Supplied data »
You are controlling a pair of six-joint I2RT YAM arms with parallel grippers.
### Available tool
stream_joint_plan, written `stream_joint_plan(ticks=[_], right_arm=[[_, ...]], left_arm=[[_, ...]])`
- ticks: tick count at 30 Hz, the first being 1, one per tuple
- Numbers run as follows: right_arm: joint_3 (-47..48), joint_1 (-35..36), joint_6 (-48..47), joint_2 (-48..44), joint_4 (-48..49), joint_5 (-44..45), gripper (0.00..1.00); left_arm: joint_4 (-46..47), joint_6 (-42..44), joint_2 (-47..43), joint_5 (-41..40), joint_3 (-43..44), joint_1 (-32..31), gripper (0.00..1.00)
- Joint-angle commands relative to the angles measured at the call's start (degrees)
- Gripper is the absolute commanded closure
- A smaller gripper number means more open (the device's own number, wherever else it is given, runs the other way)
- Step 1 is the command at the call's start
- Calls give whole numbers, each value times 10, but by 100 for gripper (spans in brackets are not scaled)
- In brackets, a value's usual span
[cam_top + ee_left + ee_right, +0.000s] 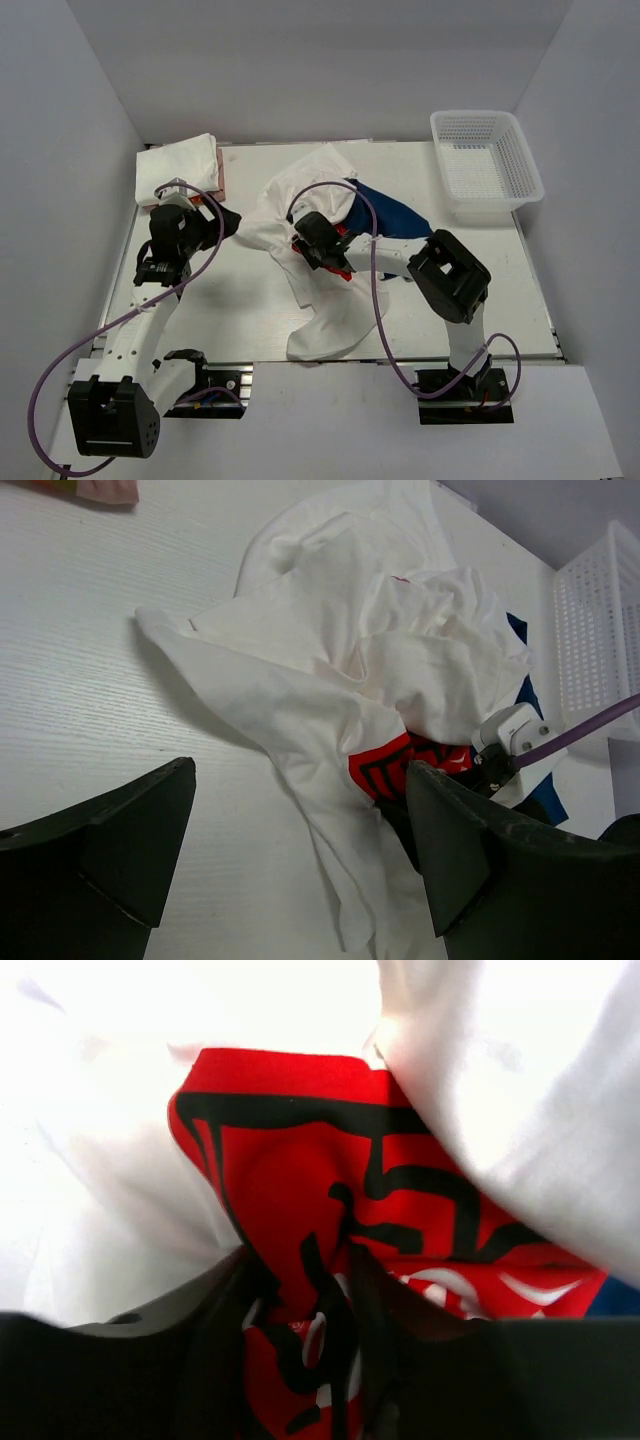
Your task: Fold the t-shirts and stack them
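Right gripper: jaws pinched on a fold of the white cotton t-shirt with the red-and-black print. That shirt lies crumpled mid-table in a heap partly over the royal blue t-shirt. White cloth from the heap reaches the near edge of the white table.

Left gripper: jaws wide apart, nothing between them, just beside the heap.

Folded white t-shirt stack sits at the far-left corner.

Judgement: the cloth is light and limp and tangles readily; it will drape, not hold shape. You want a hem or shoulder seam, one layer only. The present pinch on the print may drag neighbouring cloth along.
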Motion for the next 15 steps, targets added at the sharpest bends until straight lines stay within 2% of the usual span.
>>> stream_joint_plan(ticks=[1,2,3,5,10,11,12,15], right_arm=[[24,12,17,16,22,53,63],[25,10,24,11,36,53,70],[24,8,29,8,41,55,85],[29,7,31,-11,45,64,100],[77,4,22,-78,35,123,100],[84,3,14,-103,38,144,100],[87,2,7,-129,44,154,100],[97,-4,-29,-175,114,179,100]], left_arm=[[-8,-5,-8,-25,0,-1,5],[-8,-5,-8,-30,0,-1,5],[-8,-5,-3,-30,0,-1,5],[-8,-5,-3,-30,0,-1,5],[-13,-5,2,-25,0,-1,5],[-13,-5,2,-25,0,-1,1],[-7,-5,2,-16,0,-1,1],[5,-5,-9,-2,-10,-1,1]])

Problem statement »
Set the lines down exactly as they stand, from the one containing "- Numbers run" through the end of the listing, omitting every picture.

Answer section »
- Numbers run as follows: right_arm: joint_3 (-47..48), joint_1 (-35..36), joint_6 (-48..47), joint_2 (-48..44), joint_4 (-48..49), joint_5 (-44..45), gripper (0.00..1.00); left_arm: joint_4 (-46..47), joint_6 (-42..44), joint_2 (-47..43), joint_5 (-41..40), joint_3 (-43..44), joint_1 (-32..31), gripper (0.00..1.00)
- Joint-angle commands relative to the angles measured at the call's start (degrees)
- Gripper is the absolute commanded closure
- A smaller gripper number means more open (the device's own number, wherever else it is given, runs the other way)
- Step 1 is the command at the call's start
- Calls give whole numbers, each value times 10, but by 100 for gripper (spans in brackets are not scaled)
- In brackets, a value's usual span
[cam_top + ee_left + ee_right, +0.000s] 
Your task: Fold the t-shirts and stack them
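Right gripper: jaws pinched on a fold of the white cotton t-shirt with the red-and-black print. That shirt lies crumpled mid-table in a heap partly over the royal blue t-shirt. White cloth from the heap reaches the near edge of the white table.

Left gripper: jaws wide apart, nothing between them, just beside the heap.

Folded white t-shirt stack sits at the far-left corner.

Judgement: the cloth is light and limp and tangles readily; it will drape, not hold shape. You want a hem or shoulder seam, one layer only. The present pinch on the print may drag neighbouring cloth along.
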Motion for the next 15 steps, targets added at the sharpest bends until straight lines stay within 2% of the usual span.
>>> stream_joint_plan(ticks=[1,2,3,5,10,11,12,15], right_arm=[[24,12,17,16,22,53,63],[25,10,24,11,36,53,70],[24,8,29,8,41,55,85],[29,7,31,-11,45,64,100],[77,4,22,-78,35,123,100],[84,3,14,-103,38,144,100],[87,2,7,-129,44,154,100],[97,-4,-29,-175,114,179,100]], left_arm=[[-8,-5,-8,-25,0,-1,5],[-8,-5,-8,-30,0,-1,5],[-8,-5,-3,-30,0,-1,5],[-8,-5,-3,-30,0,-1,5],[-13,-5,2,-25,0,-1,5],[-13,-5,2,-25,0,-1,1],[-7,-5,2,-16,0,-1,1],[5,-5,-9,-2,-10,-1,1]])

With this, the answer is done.